PÔLE EXPRESS (LE) (2004)

Robert Zemeckis s’empare de la technologie de la motion capture pour mettre en scène un conte de Noël d’un genre très particulier…

THE POLAR EXPRESS

 

2004 – USA

 

Réalisé par Robert Zemeckis

 

Avec Tom Hanks, Michael Jeter, Daryl Sabara, Josh Hutcherson, Nona Gaye, Tinashe, Peter Scolari, Jimmy Bennett, Matthew Hall, Eddie Deezen

 

THEMA CONTES

Le Pôle Express est un film en avance sur son temps. C’est à la fois sa plus grande qualité et son plus grand défaut. Robert Zemeckis a toujours su s’emparer des technologies d’avant-garde pour servir la virtuosité de sa mise en scène. Qui d’autre que lui aurait pu mettre en image les folles idées de Qui veut la peau de Roger Rabbit, La Mort vous va si bien ou Forrest Gump ? Mais pour la première fois de sa carrière, le cinéaste s’appuie sur des outils qui ne sont pas encore suffisamment matures pour concrétiser ses visions. D’où un résultat imparfait mais incroyablement audacieux. L’idée du Pôle Express est de pousser dans ses retranchements la méthode de la motion capture qui consiste à enregistrer les mouvements des comédiens pour pouvoir ensuite réadapter ces données sur des avatars numériques. Balbutiante dans les années 90, la motion capture est portée aux nues par l’équipe néo-zélandaise de Weta Digital qui s’en sert pour donner naissance au Gollum du Seigneur des Anneaux. Mais Zemeckis veut aller plus loin et bâtir un long-métrage entier autour de cette technologie, quitte à bouleverser les codes habituels du cinéma d’animation.

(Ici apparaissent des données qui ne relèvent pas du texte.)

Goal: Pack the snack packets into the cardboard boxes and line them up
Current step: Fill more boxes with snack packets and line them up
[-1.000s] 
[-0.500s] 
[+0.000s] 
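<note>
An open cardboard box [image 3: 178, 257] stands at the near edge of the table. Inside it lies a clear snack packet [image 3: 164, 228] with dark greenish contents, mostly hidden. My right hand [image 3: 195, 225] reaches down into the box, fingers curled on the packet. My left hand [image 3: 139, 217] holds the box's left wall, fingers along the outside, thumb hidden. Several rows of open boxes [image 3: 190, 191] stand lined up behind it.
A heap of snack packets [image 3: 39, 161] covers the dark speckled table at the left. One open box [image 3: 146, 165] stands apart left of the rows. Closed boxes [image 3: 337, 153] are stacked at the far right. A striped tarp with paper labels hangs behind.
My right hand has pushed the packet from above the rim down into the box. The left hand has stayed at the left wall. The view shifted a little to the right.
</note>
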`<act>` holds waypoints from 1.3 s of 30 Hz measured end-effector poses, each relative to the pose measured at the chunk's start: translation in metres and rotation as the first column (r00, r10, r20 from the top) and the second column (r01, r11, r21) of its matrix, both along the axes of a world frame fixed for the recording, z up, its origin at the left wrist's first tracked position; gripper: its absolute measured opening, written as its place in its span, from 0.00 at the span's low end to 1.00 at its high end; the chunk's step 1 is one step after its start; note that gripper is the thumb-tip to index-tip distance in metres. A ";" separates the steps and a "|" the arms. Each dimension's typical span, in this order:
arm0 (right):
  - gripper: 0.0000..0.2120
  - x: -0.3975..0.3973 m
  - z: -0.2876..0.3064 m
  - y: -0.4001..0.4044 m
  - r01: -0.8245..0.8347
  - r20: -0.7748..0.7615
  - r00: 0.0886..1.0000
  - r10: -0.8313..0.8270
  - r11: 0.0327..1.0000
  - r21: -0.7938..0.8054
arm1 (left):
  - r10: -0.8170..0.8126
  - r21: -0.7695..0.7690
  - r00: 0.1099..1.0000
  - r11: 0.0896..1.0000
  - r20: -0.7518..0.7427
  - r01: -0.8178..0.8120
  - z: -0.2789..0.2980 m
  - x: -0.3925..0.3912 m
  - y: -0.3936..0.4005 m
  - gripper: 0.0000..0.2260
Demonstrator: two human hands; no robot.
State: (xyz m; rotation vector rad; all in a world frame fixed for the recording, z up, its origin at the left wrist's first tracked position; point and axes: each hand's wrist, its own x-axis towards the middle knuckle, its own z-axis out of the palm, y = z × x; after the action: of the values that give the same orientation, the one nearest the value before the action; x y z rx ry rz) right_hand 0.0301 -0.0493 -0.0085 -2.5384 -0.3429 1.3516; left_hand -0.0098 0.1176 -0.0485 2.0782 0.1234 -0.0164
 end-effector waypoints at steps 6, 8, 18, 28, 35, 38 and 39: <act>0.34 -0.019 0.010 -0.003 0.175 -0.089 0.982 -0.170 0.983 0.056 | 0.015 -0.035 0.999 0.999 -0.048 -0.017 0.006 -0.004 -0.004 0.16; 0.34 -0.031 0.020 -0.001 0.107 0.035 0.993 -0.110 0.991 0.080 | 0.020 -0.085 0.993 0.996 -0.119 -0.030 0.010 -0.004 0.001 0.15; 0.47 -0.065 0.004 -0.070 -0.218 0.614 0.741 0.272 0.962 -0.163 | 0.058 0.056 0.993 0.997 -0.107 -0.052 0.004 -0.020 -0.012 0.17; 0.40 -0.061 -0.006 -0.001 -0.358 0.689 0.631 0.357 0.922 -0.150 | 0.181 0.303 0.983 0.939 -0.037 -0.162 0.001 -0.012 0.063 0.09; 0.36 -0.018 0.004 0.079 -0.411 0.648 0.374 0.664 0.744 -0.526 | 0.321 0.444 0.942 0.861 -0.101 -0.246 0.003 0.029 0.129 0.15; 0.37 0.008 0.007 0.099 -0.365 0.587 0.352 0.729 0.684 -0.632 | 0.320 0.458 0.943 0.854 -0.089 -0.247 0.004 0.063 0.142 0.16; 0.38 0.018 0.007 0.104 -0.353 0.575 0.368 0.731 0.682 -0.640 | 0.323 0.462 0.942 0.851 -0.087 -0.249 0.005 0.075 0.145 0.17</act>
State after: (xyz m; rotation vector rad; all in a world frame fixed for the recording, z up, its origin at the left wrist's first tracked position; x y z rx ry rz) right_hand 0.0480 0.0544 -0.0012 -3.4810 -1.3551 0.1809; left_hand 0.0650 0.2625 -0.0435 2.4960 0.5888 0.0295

Le scénario du Pôle Express, co-écrit par Zemeckis et William Broyles Jr, s’appuie sur un roman pour enfants de Chris Van Allsburg. Le personnage principal est un petit garçon qui commence à grandir et n’est plus tout à fait sûr de croire au Père Noël, contrairement à sa sœur cadette. Alors qu’il est en proie au doute le soir de Noël, il est réveillé par une vision incongrue : un vieux train à vapeur qui s’arrête juste devant la porte de sa maison. Il s’agit du Pôle Express, qui ne prend que des enfants comme passagers, est dirigé par un contrôleur tatillon sur les horaires, conduit par deux techniciens à côté de la plaque et hanté par un personnage fantomatique qui vit sur son toit. Le train se dirige tout droit vers le pôle Nord pour aller rendre visite au Père Noël et à son armée de lutins.

Un train d’avance

Dès les premières minutes du film, on sent bien que quelque chose cloche. Les héros humains, quasiment tous incarnés par Tom Hanks, bougent de manière hyper-réaliste. Leur texture de peau, leurs vêtements, leurs cheveux, leurs regards se calquent étrangement sur le naturalisme des prises de vues réelles… mais sonnent pourtant faux. Ce phénomène, que les spécialistes allaient bientôt surnommer « uncanny valley », s’applique aux personnages en images de synthèse qui essaient à tout prix d’imiter les êtres humains mais n’y parviennent pas tout à fait, à cause de menus détails qui dévoilent la supercherie. Conscients de cet écueil, les artistes de Pixar avaient eu le bon goût d’éviter la quête de l’hyper-réalisme avec les humains de Toy Story en optant pour la stylisation et l’exagération. Mais Zemeckis est victime de ses propres ambitions et se retrouve dans une impasse. Il serait pourtant injuste de limiter Le Pôle Express à ce péché d’audace. La mise en scène demeure incroyablement inventive et immersive, plongeant les spectateurs dans un enchaînement de séquences d’action démentielles dignes du plus vertigineux des rides de parc d’attraction, osant des plans-séquence inimaginables (l’odyssée du billet de train, prolongement du célèbre voyage de la plume de Forrest Gump), nous invitant sans cesse au voyage et à l’émerveillement. Alors certes, les limitations techniques sautent aux yeux et un étrange malaise s’installe souvent face à ces clones digitaux qui imitent les humains. Mais il fallait bien Le Pôle Express pour paver la voie des Aventures de Tintin et d’Avatar.